His whole life, Marc* had always dreamed of meeting his birth mother. The first step would be to find her—but perhaps the hardest part would be getting the chance to tell her his truth.
*Names have been changed for privacy.
Marc was born in 1974 in Cook County, Illinois, and was adopted shortly after birth by two deeply loving parents.
Despite their many cultural and generational differences, Marc always shared a close bond with both of his adopted parents, but that bond was particularly strong with his mother. It wasn't until she died a few years ago that Marc really began to wonder about his biological origins. He longed to know his birth mother, to know her story, to know their story. He knew the journey wouldn't be easy—but he also knew there wasn't a single thing that had been easy about his life's journey so far. He was ready.
When Marc first reached out to us at BirthParentFinder.com, there was a rare calm about him. For what is so often an entirely nerve-wracking and emotional experience to search for one’s birth parents, Marc was the picture of balance and poise. (That's not to say he wasn't a ball of nerves on the inside!)

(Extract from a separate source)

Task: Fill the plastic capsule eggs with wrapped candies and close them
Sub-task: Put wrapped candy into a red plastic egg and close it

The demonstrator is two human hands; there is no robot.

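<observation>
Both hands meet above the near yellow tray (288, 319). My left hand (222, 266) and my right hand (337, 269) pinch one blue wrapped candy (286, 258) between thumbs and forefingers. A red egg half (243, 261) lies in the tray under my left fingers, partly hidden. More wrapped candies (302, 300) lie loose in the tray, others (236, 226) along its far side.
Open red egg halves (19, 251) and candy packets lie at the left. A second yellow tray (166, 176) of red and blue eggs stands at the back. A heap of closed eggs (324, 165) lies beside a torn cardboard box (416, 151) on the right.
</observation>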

To this day he is one of the kindest, most sincerely polite people I have ever had the great joy of speaking with on the phone. That’s the thing about Marc: to get to know him is to be utterly filled with love.
There is something intangible, something magnanimously undefinable about sharing a space or breath or simply a conversation with someone who has triumphed over unimaginable pain. There exists a perceptible yet immeasurable grace, like an aura of strength enveloping them, more armor than battle scars, although both inhabit the same.
Through one’s suffering comes a quiet strength born from having conquered what no person should ever have to endure. An almost required resilience we are forced to develop, but for which, with time, we learn to be grateful.
When Marc told me his story both as an adoptee and as a transgender man, I immediately realized that these were the two least interesting things about him. In the way that they are two of the most obvious landmarks in his life, and of course indispensable elements of his identity, but rather in the way that being adopted and being transgender are not the two most memorable or consequential “facts” about a person. Much like lines on a resume so rarely do justice to the person they are so flatly attempting to capture.
Marc is a loving partner, son, brother, and friend. He is frightfully smart and disarmingly thoughtful. Apart from being a brilliant software engineer, Marc is also a devout Catholic and sings in his church choir. He is funny as hell and his friendship feels effortless. I so wanted to give Marc a happy ending with his birth mother, though I knew that it was beyond my, or Marc’s, control.
After a couple weeks of working Marc’s case using his 23andMe DNA test results, I had narrowed the search down to a group of siblings within the vast Italian-American family tree I had built for him. At this point, it was impossible to know if the side of Marc’s family tree I was working on represented his maternal or paternal lineage. In other words, I had no way of knowing if his mother or his father was one of the several siblings I had zeroed in on through DNA.
Marc understood this and asked amazingly insightful questions throughout the process. But it was what he did next that I will never forget.
Using the detailed information I had given him from the mountain of genetic genealogy research amassed thus far, Marc bravely reached out to one of his DNA matches himself and told him his story. Once again, I found myself moved by Marc's courage.
The DNA match discreetly inquired with a couple of close family members about the circumstances of Marc’s birth and quickly wrote back. Turns out, the DNA match is Marc’s great uncle. And in the message, he confirmed the identity of his birth mother—and gave Marc her phone number.
This was on a Friday. By the following Monday afternoon, Marc texted me a photo of his mom along with this message: “We talked for 2 hours last night!!!”
I called Marc immediately so he could tell me everything. He told me how his mother was just 15 when she had him. How she had so desperately wanted to keep him, but that because she was so young, her family had convinced her that adoption would give Marc the best possible life. Most of all, how she had never stopped thinking about Marc, not for one day, not for one single minute.
Marc told me how they cried together on the phone and how they planned to have many more conversations like this very soon.
“She said I have her eyebrows, nose and eyes," he wrote me. "I can’t believe this happened!”
I was so happy for Marc and anxious to hear how it went for him sharing with his mother about his transition. After all, her memory was of giving birth to a baby girl. And I knew that this was the one thing Marc felt most anxious about from the beginning.
“She seemed to accept the transgender thing. She even tried to use the male pronouns … She went back and forth but that’s so huge that she tried! I think she was surprised but I think she was just thankful to have found me.”
If I know one thing, it’s that no mother could ask for a better son than Marc. That is MY truth. I can speak from experience when I say that Marc is an true blessing to all who have the great fortune to know him.
And with that, we celebrate the start of #PrideMonth with another successful BirthParentFinder.com reunion!